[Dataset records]
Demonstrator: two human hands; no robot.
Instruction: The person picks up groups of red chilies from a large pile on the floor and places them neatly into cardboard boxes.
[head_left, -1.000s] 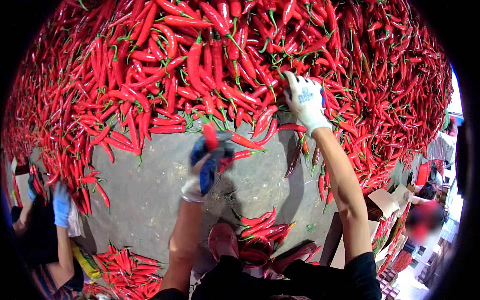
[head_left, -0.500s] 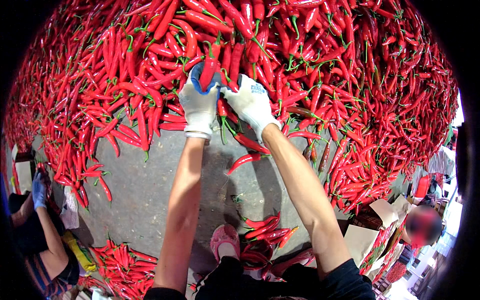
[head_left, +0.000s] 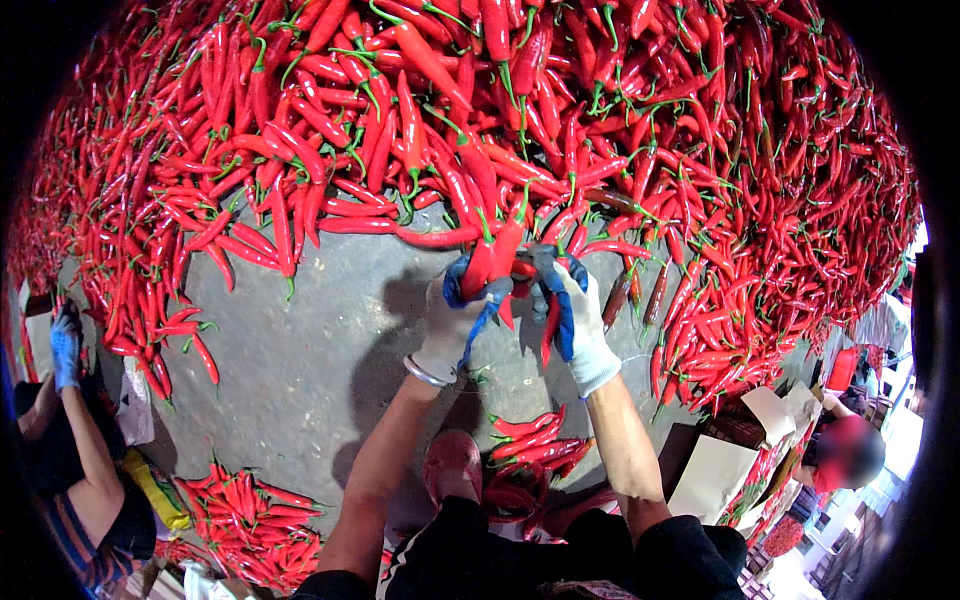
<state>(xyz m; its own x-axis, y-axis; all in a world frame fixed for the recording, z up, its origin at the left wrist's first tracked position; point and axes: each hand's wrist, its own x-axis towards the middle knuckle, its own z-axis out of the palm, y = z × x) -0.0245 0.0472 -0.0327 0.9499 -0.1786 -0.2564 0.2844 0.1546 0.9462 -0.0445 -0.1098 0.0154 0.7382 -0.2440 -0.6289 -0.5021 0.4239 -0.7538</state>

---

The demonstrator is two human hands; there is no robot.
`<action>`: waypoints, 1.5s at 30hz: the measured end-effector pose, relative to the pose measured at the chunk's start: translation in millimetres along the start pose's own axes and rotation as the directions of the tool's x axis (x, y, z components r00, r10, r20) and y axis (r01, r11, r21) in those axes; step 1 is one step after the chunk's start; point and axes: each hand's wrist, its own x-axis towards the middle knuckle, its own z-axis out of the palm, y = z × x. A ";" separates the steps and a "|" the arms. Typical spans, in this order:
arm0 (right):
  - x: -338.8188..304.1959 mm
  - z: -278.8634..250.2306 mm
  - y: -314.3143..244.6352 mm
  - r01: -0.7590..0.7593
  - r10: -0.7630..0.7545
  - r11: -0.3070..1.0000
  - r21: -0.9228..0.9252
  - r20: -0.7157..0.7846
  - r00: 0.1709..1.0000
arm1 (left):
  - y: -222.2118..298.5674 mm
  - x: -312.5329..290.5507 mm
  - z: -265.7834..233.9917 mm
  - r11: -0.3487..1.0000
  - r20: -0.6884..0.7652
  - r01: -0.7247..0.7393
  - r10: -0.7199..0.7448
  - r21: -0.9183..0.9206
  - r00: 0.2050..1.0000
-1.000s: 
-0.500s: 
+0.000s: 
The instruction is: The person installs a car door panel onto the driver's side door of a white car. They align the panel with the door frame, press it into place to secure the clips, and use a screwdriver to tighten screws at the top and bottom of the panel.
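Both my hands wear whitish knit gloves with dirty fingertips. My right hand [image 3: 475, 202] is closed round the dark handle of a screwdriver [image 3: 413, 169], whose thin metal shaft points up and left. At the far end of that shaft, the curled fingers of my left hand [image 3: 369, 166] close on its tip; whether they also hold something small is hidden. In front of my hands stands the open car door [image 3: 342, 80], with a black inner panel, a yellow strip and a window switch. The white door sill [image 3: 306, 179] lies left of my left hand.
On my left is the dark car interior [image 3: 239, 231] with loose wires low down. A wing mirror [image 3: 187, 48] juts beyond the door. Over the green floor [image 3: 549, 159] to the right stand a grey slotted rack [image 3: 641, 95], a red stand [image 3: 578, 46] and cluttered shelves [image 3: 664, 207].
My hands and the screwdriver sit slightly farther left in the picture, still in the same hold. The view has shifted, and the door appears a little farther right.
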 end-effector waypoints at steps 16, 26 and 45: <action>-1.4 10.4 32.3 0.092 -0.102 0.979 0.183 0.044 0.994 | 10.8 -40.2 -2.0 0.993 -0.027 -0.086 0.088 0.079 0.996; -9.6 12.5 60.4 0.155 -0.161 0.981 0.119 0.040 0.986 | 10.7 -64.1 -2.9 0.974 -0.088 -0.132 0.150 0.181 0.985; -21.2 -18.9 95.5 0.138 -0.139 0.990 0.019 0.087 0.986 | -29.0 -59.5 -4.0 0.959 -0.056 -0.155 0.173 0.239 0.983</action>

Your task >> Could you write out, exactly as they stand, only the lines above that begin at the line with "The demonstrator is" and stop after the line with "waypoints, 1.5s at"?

Result for this task >>
The demonstrator is two human hands; there is no robot.
`<action>`: waypoints, 1.5s at 30hz: the measured end-effector pose, relative to the pose measured at the chunk's start: translation in millimetres along the start pose's own axes and rotation as the directions of the tool's x axis (x, y, z components r00, r10, r20) and y axis (r01, r11, r21) in those axes; step 1 is one step after the chunk's start; point and axes: each hand's wrist, its own x-axis towards the middle knuckle, its own z-axis out of the palm, y = z × x. A ";" separates the steps and a "|" the arms. Typical spans, in this order:

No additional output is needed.